Inspiring Older Readers

posted on 06 Apr 2018

The Gifts of Reading by Robert Macfarlane

This slim 40 page pocket-sized offering is the latest in the line of Penguin published booklets designed to sit by the till of a bookshop where people might pick them up on impulse. As a marketing ploy I can report that this works well – the fact that I’m writing this review of The Gifts of Reading is a testament to the success of the strategy.

Macfarlane is a writer whose reputation as a great author of landscape and the natural world continues to grow year on year. On this website we recently reviewed his collaboration with the artist, Jackie Morris entitled, Lost Words which laments the decline of a lexicon of the natural world that author and artist want to see saved. Macfarlane provides what he calls ‘spells’ but which are really skilful poetic verses that demonstrate he loves words as much as the nature he describes.

This little booklet he calls The Gifts of Reading is a billet-doux to books and to the giving of books as meaningful and quite intimate presents. It’s also an emotional testimony and memory of his friend, Don, a teaching colleague and friend who died of cancer. Macfarlane and Don met when they both went to teach English Literature in Beijing – Don being a larger than life American who couldn’t get enough of books and wanted to talk about them all the time. Don taught Robert the value of books as meaningful gifts and constantly pressed hard-to-find copies of his favourites on his friend.

When Macfarlane returned to Cambridge to study for his doctorate he kept up a correspondence with Don who eventually pays him a visit.

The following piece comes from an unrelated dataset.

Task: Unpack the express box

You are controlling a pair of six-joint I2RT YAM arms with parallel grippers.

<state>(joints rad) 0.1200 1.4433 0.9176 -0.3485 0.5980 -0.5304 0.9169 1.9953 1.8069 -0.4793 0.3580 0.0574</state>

For various personal reasons, the visit though doesn’t go well at first but when Don gives him a copy of Patrick Leigh Fermor’s A Time of Gifts, it turns out to be a book that changes Macfarlane’s life.

There’s an interesting little diversion into a discussion about Lewis Hyde’s 1983 book, The Gift, and his controversial notion of a ‘gift economy’ as an alternative to competitive capitalism. Acknowledging that there are plenty of weaknesses in Hyde’s thesis, Macfarlane takes from it a central message – that gifts, especially of books, can be a richer transaction than any other we can think of.

After his return to China, Don eventually emails Macfarlane with the news of his advanced cancer diagnosis and this prompts Robert to send a constant flow of letters and books that are, at first, acknowledged and then received without response until the inevitable news of Don’s death reaches him:

“A year or so later, I got an email from an address I didn’t recognise. It was from Don’s daughter, Rachel, telling me that he had died. He had been glad to get the letters and books I had sent, she told me, even when he was longer able to write back. ‘Reading kept him alive, she said, ‘right till the end’.

As I said at the outset, this is only a very short essay but it’s an astonishingly rich one and a deeply affecting one. Just superb.